I'm making a script in spark java. I need to insert data (from a DataFrame) into a Solr collection using Lucidworks - spark-solr tools (https://github.com/lucidworks/spark-solr)
My schema.xml :
<schema name="MY_NAME" version="1.6">
<field name="_version_" type="long" indexed="true" stored="true" />
<field name="_root_" type="string" indexed="true" stored="false" />
<field name="ignored_id" type="ignored" />
<field name="id" type="string" indexed="true" stored="true" required="true" multiValued="false" />
<field name="age" type="int" indexed="true" stored="true" required="false" multiValued="false" />
<field name="height" type="tlong" indexed="true" stored="true" required="false" multiValued="false" />
<field name="name " type="string" indexed="true" stored="true" required="false" multiValued="false" />
<fieldType name="string" class="solr.StrField" sortMissingLast="true" />
<fieldType name="int" class="solr.TrieIntField" precisionStep="0" positionIncrementGap="0" />
<fieldType name="long" class="solr.TrieLongField" precisionStep="0" positionIncrementGap="0" />
<fieldType name="tlong" class="solr.TrieLongField" precisionStep="8" positionIncrementGap="0" />
<fieldType name="ignored" stored="false" indexed="false" multiValued="true" class="solr.StrField" />
<uniqueKey>id</uniqueKey>
</schema>
My DataFrame :
DataFrame df = sqlContext.sql("SELECT id, age, height, name FROM TABLE");
df.show() gives :
+--------------------+-----------+------+------+
| id| age|height|name |
+--------------------+-----------+------+------+
|12345678912345678...| 10| 101|hello|
But when I try to insert in my solr collection with :
df.write()
.format("solr")
.option("collection", MY_COLLECTION)
.option("zkhost", MY_ZKHOST)
.save()
I have the following error :
Caused by: org.apache.solr.client.solrj.impl.HttpSolrClient$RemoteSolrException: Error from server at http://MY_IP/solr/MY_COLLECTION_SHARD_REPLICA: ERROR :[doc=123456789123456789] unknown field '_indexed_at_tdt'
I don't understand where the field "_indexed_at_tdt" comes from.
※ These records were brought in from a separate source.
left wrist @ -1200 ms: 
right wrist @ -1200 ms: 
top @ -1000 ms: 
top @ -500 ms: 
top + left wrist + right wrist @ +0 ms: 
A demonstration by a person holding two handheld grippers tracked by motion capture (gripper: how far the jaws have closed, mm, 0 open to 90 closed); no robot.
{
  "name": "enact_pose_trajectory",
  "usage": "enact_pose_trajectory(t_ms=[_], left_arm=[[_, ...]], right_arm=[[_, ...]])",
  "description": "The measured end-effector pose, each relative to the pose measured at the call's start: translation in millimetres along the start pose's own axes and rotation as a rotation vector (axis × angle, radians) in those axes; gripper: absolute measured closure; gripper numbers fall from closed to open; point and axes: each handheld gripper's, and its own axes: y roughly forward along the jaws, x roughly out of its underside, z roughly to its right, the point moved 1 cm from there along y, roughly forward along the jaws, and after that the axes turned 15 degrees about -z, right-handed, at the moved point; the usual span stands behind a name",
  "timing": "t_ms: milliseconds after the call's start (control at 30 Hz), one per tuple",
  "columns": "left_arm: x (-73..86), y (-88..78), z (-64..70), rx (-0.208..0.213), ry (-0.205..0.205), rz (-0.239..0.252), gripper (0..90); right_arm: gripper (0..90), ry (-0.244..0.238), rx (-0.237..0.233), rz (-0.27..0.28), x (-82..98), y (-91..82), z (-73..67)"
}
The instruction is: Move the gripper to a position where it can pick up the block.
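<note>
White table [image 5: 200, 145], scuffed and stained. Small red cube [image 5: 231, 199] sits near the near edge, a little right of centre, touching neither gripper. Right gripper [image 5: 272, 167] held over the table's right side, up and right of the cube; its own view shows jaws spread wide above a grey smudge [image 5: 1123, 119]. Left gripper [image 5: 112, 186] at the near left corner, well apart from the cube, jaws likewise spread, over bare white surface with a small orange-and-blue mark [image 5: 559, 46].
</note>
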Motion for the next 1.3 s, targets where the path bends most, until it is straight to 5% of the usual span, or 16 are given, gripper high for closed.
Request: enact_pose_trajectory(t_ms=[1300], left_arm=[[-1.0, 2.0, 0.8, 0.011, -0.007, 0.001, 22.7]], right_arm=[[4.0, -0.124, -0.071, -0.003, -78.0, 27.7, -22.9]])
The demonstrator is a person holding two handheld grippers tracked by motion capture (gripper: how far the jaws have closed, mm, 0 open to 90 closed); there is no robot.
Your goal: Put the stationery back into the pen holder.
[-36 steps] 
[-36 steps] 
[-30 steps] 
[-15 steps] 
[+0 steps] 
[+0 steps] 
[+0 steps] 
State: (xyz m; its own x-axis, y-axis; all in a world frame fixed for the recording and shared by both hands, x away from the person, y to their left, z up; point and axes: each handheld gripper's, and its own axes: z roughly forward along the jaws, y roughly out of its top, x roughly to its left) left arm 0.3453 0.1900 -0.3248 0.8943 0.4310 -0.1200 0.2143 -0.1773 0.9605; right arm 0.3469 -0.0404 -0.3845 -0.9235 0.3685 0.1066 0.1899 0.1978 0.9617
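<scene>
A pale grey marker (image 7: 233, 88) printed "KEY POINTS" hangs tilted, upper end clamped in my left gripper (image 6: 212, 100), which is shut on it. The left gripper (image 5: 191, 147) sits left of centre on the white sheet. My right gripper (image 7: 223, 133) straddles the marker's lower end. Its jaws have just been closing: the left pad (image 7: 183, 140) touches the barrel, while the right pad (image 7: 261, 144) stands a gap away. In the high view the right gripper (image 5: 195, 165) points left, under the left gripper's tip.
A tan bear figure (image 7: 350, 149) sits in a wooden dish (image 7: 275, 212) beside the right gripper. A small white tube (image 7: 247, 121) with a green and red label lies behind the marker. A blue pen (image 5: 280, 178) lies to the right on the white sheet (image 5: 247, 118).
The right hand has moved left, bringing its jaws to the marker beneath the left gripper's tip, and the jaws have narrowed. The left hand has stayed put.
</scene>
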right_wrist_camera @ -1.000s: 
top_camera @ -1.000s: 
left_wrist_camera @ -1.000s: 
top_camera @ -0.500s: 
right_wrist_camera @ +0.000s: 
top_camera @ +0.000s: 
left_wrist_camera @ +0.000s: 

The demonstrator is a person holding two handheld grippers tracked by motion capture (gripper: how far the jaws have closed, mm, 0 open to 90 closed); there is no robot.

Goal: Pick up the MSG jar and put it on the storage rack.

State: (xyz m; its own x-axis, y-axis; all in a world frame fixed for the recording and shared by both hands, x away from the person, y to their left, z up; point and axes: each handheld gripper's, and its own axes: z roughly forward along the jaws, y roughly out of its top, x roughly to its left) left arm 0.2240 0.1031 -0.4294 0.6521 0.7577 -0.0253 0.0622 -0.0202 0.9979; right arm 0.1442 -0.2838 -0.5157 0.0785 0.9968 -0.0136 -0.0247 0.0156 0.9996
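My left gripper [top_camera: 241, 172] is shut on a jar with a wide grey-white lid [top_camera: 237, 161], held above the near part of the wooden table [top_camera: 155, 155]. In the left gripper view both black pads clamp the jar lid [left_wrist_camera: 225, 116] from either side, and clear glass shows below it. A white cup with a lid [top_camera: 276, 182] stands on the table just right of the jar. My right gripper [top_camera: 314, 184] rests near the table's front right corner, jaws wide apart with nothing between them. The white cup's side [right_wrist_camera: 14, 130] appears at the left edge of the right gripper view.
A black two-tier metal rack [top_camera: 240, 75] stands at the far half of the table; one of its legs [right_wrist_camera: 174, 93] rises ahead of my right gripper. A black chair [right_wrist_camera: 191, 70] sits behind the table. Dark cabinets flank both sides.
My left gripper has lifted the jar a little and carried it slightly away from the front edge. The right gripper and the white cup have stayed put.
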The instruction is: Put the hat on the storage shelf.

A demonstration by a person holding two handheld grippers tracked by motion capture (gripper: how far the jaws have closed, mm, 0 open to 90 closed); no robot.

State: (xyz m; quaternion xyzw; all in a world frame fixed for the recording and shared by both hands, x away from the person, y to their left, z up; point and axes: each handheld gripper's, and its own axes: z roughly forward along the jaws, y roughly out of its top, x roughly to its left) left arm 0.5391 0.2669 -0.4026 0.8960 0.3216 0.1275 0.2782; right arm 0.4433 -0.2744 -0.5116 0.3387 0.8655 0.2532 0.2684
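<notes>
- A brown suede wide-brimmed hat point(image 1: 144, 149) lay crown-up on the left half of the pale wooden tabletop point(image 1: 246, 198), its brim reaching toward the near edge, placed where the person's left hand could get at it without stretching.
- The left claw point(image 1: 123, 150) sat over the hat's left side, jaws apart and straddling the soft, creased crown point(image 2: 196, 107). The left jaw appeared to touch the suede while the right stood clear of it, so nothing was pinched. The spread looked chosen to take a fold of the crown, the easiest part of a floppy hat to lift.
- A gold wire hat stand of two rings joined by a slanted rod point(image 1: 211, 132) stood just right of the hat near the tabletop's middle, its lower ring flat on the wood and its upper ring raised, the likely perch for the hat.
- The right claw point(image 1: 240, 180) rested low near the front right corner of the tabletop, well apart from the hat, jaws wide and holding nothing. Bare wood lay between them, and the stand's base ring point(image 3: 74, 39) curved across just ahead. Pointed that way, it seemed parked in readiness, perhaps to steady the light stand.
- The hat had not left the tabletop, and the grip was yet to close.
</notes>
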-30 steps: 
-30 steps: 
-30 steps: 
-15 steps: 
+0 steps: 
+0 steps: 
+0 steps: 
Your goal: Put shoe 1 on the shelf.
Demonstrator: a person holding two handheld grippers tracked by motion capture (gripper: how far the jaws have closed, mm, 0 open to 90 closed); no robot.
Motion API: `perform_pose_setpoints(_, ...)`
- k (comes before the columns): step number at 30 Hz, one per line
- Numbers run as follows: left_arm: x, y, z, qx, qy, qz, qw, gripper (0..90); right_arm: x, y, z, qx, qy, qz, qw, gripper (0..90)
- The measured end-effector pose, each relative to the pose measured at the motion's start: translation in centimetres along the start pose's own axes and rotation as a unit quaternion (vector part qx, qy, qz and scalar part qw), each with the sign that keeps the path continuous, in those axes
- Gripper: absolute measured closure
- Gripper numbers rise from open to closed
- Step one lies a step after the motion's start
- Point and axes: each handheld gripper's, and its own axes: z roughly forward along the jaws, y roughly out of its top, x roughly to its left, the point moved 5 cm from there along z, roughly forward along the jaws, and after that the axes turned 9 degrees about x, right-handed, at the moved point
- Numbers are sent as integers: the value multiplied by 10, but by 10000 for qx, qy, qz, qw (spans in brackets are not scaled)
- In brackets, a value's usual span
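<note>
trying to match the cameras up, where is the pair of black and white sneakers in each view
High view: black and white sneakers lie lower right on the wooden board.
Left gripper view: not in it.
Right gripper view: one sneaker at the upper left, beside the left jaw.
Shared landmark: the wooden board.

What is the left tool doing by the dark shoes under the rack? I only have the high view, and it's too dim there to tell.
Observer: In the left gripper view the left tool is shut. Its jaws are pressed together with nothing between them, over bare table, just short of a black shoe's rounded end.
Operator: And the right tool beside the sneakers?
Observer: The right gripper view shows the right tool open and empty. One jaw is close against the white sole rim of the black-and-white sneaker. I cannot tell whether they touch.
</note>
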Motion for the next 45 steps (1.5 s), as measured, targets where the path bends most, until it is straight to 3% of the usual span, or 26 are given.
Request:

The DataFrame seems correct with only the 4 fields I want to insert, but I still can't insert in my Solr collection because of this unknown field "_indexed_at_tdt".
More informations : I have a HBase Indexer which insert in the same collection and is working.
Thanks in advance for you help !
as you can see here it seems that field is automatically added by Lucidworks code.
You should just add the correspondent field to the schema and it will work:
<field name="_indexed_at_tdt" type="tdate" indexed="true" stored="true" required="false" multiValued="false" />
Or,if you prefer make it dynamic for *_tdt.